Restorative steps in the study.
Table 2.
Information on the magnification systems used in the study.
| Zumax Binocular ×3 loupe | Zumax SLH Prismatic ×5 loupe | Zeiss OPMI PICO Dental Operation Microscope (DOM) | |
|---|---|---|---|
| Magnification Ratios | 3.0 x | 5.0 x | 3.5x - 21x |
| Integrated light source | – | Wireless and magnetic light source 30.000Lx Curing filter: + | Halogen 12 V/100 W Orange polymerization filter: + |
| Pupillary distance | adjustable | adjustable | adjustable |
| Working distance | 420 mm | 430 mm | 200–300 mm |
| Depth of field | 65 mm | 55 mm | Provides a wide field of view with 3D image |
| Manufacturer | Zumax Medical Co.Ltd., Suzhou, China | Zumax Medical Co. Ltd., Suzhou, China | Carl Zeiss, Jena, Germany |
| Betch no | 201150 | 201256 | 6627507943 |
Fig. 3.
Magnification systems used in the study. (a) 3x loupe magnification, (b) 5x loupe, (c) dental operating microscope.
Table 1.
Descriptive table of materials used in the study.

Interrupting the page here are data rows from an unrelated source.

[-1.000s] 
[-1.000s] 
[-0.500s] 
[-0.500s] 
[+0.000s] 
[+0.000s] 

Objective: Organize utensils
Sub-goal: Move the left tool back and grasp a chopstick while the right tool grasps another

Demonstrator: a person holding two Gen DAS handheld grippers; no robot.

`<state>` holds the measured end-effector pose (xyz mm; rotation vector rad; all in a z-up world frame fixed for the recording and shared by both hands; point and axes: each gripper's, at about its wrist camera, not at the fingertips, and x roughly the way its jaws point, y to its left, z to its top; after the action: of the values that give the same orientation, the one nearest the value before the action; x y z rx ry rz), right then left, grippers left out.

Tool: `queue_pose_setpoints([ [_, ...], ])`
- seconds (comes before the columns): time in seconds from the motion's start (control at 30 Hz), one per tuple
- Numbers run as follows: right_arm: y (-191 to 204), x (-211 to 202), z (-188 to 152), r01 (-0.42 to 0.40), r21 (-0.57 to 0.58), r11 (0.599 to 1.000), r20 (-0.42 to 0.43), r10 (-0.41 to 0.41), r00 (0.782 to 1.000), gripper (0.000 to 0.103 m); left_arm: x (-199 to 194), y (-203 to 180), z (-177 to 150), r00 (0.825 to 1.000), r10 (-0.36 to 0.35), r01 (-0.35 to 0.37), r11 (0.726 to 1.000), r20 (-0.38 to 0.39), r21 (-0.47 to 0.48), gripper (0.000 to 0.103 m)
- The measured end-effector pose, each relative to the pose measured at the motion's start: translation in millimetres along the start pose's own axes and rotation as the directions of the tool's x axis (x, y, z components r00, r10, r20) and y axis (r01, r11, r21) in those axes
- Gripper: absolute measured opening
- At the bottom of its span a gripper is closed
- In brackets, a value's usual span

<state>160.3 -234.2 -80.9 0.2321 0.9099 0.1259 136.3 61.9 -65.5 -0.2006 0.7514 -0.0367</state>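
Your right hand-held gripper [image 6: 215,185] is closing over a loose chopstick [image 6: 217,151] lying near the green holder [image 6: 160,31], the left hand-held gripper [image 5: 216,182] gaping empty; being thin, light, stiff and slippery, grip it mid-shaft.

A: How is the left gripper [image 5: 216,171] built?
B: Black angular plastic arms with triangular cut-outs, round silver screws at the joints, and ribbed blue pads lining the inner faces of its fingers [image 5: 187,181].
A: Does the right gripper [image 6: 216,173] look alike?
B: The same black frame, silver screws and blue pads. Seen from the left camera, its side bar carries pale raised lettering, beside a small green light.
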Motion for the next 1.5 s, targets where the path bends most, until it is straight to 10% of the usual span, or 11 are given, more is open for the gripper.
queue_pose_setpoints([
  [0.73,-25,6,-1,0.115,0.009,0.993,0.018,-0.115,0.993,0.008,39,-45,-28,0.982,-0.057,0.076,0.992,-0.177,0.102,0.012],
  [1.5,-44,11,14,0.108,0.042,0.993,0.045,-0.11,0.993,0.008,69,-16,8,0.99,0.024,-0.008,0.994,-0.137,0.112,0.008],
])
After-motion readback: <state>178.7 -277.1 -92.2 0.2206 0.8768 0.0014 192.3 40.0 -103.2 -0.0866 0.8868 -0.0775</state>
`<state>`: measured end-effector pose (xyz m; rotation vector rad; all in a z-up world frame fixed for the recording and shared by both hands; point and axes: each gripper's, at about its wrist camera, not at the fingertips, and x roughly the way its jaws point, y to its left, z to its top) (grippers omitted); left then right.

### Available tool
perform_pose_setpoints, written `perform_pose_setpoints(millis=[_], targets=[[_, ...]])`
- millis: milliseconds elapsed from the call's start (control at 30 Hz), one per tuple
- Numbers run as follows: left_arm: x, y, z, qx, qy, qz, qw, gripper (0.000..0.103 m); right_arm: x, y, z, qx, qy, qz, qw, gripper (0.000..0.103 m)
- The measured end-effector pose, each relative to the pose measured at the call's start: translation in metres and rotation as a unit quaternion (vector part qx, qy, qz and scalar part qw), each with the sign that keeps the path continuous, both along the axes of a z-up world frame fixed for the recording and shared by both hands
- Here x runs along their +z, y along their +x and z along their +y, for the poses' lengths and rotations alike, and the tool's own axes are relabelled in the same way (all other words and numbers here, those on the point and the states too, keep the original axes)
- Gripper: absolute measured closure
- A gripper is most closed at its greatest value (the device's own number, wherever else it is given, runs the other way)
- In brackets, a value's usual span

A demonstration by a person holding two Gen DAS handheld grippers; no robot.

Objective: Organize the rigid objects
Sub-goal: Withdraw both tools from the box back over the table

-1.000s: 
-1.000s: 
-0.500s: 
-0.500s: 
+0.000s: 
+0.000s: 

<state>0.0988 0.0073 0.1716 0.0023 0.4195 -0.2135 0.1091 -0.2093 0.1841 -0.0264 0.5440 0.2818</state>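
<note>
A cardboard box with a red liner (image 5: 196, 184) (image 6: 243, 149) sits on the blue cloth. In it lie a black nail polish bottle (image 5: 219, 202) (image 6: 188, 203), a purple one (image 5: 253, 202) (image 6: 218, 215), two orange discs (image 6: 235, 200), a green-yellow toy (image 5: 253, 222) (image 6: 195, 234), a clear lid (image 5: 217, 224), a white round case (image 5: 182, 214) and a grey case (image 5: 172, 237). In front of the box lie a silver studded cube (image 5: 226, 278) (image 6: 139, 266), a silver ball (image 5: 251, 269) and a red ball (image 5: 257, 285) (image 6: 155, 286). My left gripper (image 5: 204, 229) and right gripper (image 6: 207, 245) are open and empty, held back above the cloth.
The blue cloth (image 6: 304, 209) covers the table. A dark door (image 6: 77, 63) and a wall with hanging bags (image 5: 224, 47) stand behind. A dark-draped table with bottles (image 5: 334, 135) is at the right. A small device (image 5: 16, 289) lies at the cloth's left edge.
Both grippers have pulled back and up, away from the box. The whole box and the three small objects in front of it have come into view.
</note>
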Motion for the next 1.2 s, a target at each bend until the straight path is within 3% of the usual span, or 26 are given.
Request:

| Material/Batch number | Composition | Manufacturer |
|---|---|---|
| Clearfil SE Bond 2 (3F0241) | Primer: 10-MDP, HEMA, camphorquinone, hydrophilic dimethacrylate, water | Kuraray Dental, Japan |
| Bonding: 10-MDP, Bis-GMA, HEMA, camphorquinone, hydrophobic dimethacrylate, N,N-diethanol p-toluidine bond, colloidal silica | ||
|
Clearfil Majesty Flow (A2) (1R0073) |
Matrix: TEGDMAc + D2.6E Filler: 75 wt%/62 vol%, silanated barium glass, silanated silica (silanated by proprietary silane coupling agent MUS) |
Kuraray Dental, Japan |
| Clearfil Majesty Posterior (A2) (9R0074) | Bis-GMA, TEGDMA, hydrophobic aromaticdimethacrylate, Glass ceramics, Surfacetreated alumina microfiller, silica | Kuraray Dental, Japan |
Information about the magnification systems used in the study is given in Table 2.
2.6. Clinical evaluation
Two experienced and calibrated dentists, not involved with the restoration procedures and therefore blinded to the group assignment, evaluated all the restorations once and independently using the FDI criteria at the 1-, 6- and 12-month follow-ups. Calibration was performed with published clinical samples [11] and illustrated documents of the revised FDI criteria, as specified in the calibration section of the recently published revised FDI criteria [12]. In a case of disagreement between the examiners, a consensus was reached by re-examination and discussion [[13], [14], [15], [16]].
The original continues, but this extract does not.